- _What is required_: Across the entries below, determine how many lines include the word "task". State only the resulting number.

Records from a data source
══════

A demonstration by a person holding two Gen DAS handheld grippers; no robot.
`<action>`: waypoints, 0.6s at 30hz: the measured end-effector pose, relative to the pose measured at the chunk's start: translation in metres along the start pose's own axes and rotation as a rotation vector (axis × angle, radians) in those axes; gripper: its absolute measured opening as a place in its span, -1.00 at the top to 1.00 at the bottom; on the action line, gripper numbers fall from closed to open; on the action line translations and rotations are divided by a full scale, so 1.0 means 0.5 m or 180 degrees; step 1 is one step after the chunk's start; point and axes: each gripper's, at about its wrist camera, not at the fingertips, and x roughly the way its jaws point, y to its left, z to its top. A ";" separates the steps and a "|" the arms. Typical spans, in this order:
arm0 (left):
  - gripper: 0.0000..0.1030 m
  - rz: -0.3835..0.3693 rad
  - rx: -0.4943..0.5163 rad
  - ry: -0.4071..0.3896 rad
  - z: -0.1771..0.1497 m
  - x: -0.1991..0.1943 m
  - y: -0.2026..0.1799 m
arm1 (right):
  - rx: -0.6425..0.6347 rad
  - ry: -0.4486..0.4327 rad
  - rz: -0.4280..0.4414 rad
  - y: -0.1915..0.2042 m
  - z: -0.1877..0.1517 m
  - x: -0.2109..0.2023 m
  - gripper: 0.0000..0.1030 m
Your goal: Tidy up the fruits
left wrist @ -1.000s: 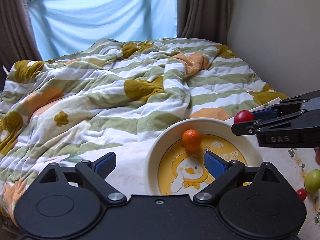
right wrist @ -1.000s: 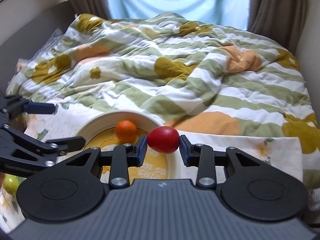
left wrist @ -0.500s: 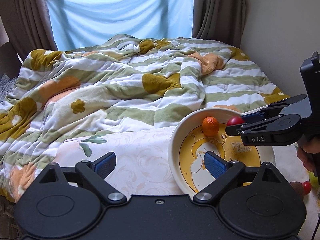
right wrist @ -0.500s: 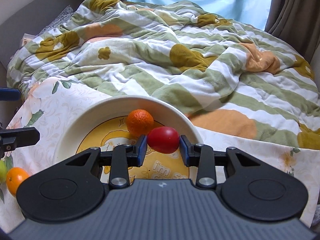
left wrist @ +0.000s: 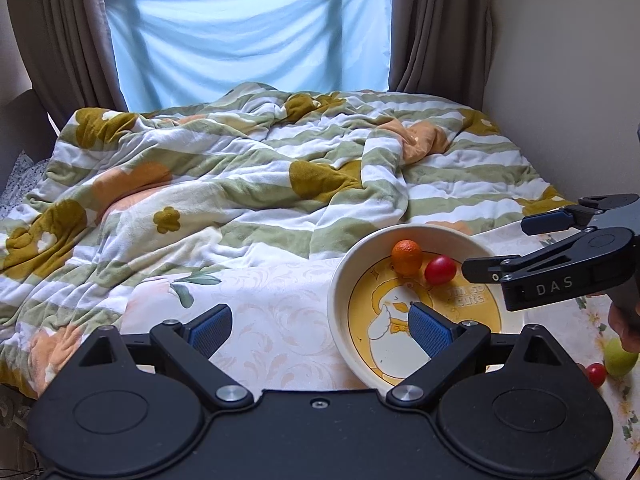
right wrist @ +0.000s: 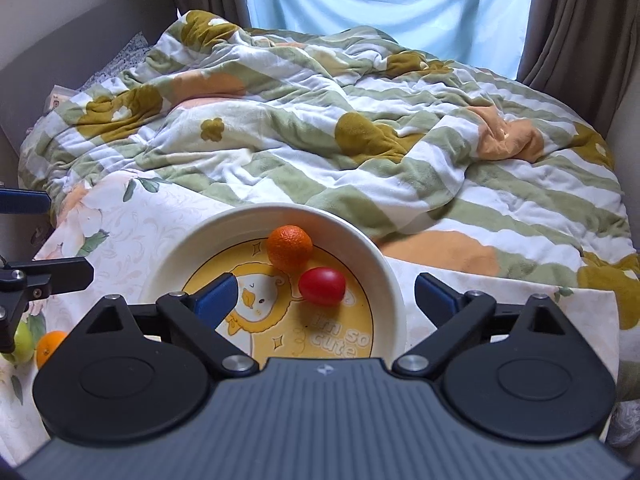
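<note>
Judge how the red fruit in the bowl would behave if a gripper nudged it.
The red fruit looks smooth and egg-shaped, so it would probably roll or slip. The orange beside it and the bowl's raised rim should keep it inside.

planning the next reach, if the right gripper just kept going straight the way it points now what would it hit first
Most likely the red tomato, lying in the bowl just ahead between the open fingers of the right gripper. The orange sits right behind it. Depth is unclear: a steeper downward path would meet the bowl's floor first.
</note>
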 end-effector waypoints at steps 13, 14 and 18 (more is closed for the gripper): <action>-0.89 0.0146 -0.0103 -0.0253 -0.029 -0.132 -0.040 | 0.0148 -0.0185 -0.0089 -0.005 -0.040 -0.179 -1.00; -0.89 0.0160 -0.0117 -0.0282 -0.034 -0.145 -0.043 | 0.0159 -0.0195 -0.0097 -0.004 -0.045 -0.193 -1.00; -0.89 0.0251 -0.0171 -0.0401 -0.058 -0.198 -0.053 | 0.0158 -0.0276 -0.0122 0.003 -0.070 -0.254 -1.00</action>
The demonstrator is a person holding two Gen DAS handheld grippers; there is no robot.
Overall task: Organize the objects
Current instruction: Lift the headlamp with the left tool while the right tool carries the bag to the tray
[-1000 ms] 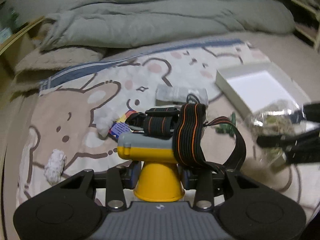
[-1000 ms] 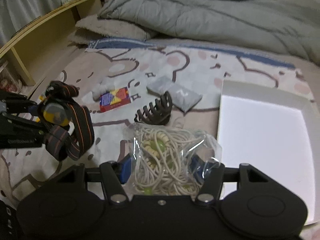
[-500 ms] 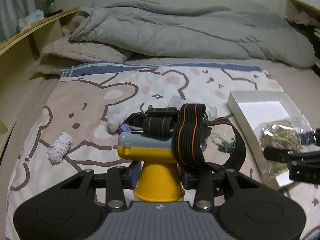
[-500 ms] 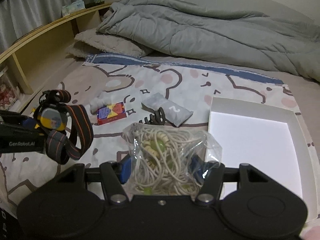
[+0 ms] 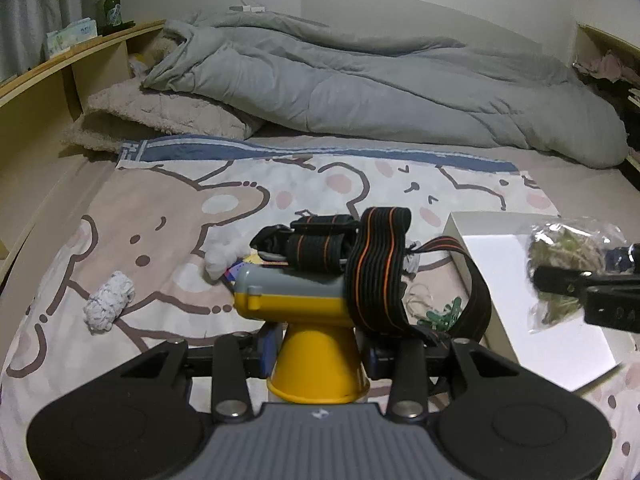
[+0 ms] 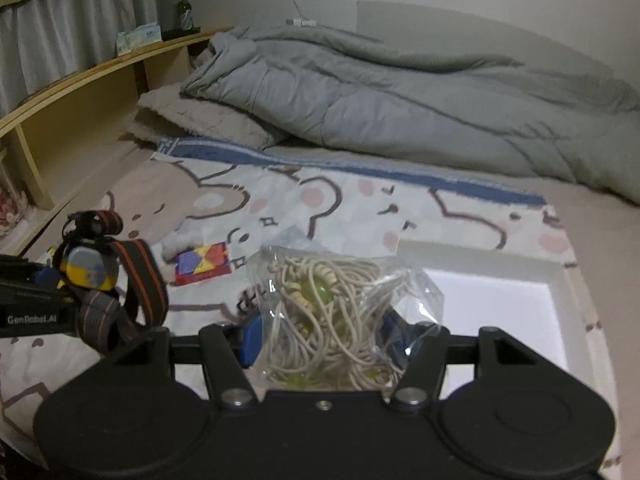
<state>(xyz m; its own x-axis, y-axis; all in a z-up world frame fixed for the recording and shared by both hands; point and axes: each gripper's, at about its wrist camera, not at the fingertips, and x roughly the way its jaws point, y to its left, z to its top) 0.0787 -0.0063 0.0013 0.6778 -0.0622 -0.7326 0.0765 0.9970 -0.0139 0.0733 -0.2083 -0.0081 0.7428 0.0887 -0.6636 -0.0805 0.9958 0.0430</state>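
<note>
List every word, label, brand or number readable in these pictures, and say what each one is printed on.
"GenRobot.AI": on the side of the left gripper, seen from the right wrist view.
Green bottle label: too small to read.
Tissue pack print: blurred, unreadable.
Colourful small box: pattern only, no legible text.
Headlamp and bag of cord: no text visible.

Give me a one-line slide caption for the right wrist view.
Right gripper holds a clear bag of cords beside an open white box on the bed.
</note>
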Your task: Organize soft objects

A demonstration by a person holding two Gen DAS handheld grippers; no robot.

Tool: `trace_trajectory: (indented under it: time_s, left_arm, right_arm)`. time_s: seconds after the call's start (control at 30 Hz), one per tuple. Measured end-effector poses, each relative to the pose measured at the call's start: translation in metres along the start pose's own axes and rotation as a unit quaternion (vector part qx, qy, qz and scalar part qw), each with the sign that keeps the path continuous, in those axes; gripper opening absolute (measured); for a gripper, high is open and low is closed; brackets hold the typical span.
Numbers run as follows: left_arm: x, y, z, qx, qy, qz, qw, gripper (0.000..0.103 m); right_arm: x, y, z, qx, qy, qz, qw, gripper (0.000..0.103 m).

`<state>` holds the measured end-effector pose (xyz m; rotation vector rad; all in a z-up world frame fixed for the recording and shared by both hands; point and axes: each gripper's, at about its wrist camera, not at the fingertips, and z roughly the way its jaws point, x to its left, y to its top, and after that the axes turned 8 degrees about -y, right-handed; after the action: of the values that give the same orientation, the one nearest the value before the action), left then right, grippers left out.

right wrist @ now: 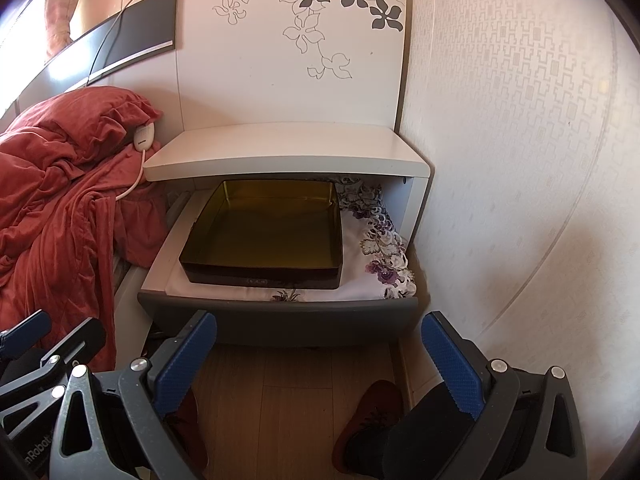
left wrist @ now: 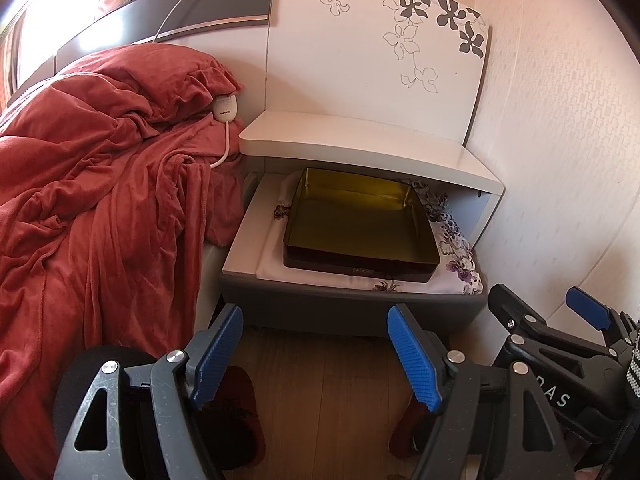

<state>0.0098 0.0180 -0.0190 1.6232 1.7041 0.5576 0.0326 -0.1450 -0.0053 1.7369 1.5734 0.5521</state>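
Left gripper point(left wrist: 316, 354) wide open, nothing in it; right gripper point(right wrist: 320, 364) same. We hover both low in front of the open drawer point(right wrist: 280, 320), angled down. Soft stuff: floral cloth point(right wrist: 384, 252) lies in the drawer under the gold tin point(right wrist: 264, 232), bunched along its right side, long axis running front to back. That's dead ahead, right of centre, so we judge the right hand nearer. Red blanket point(left wrist: 92, 200) heaps on the bed, nearer the left hand.
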Motion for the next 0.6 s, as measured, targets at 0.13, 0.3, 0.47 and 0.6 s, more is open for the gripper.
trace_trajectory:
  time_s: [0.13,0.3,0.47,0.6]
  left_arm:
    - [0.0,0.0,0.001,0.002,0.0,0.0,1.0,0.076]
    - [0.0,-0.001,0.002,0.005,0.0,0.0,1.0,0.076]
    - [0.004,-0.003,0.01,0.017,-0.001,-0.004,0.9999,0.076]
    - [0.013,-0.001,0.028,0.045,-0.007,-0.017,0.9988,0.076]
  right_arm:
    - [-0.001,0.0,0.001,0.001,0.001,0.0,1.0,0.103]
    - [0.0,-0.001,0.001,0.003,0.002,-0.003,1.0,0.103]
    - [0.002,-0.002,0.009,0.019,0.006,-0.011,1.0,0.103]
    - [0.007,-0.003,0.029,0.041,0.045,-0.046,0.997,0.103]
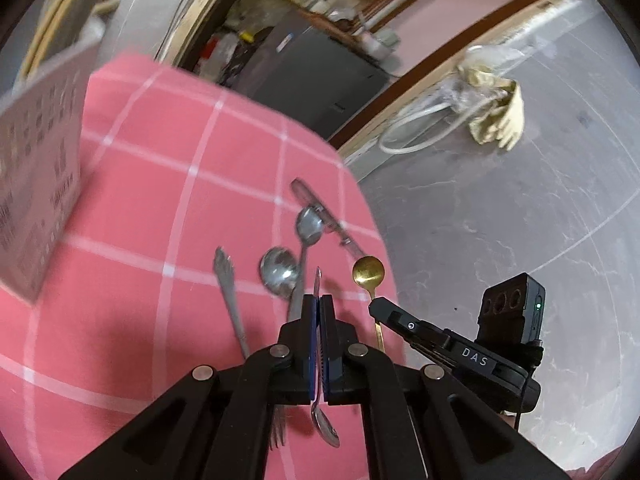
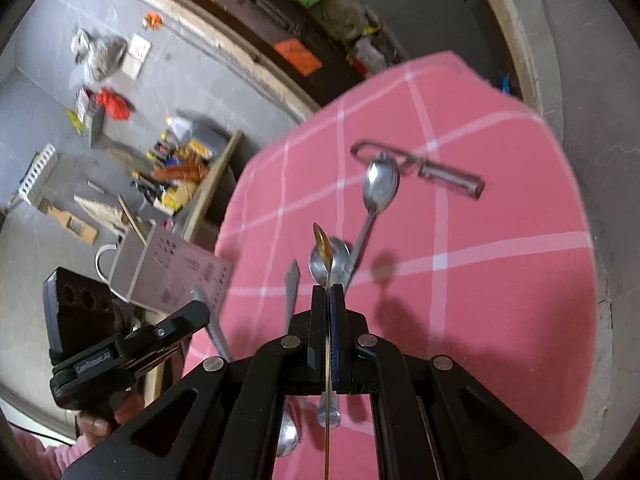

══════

- _Solution_: 2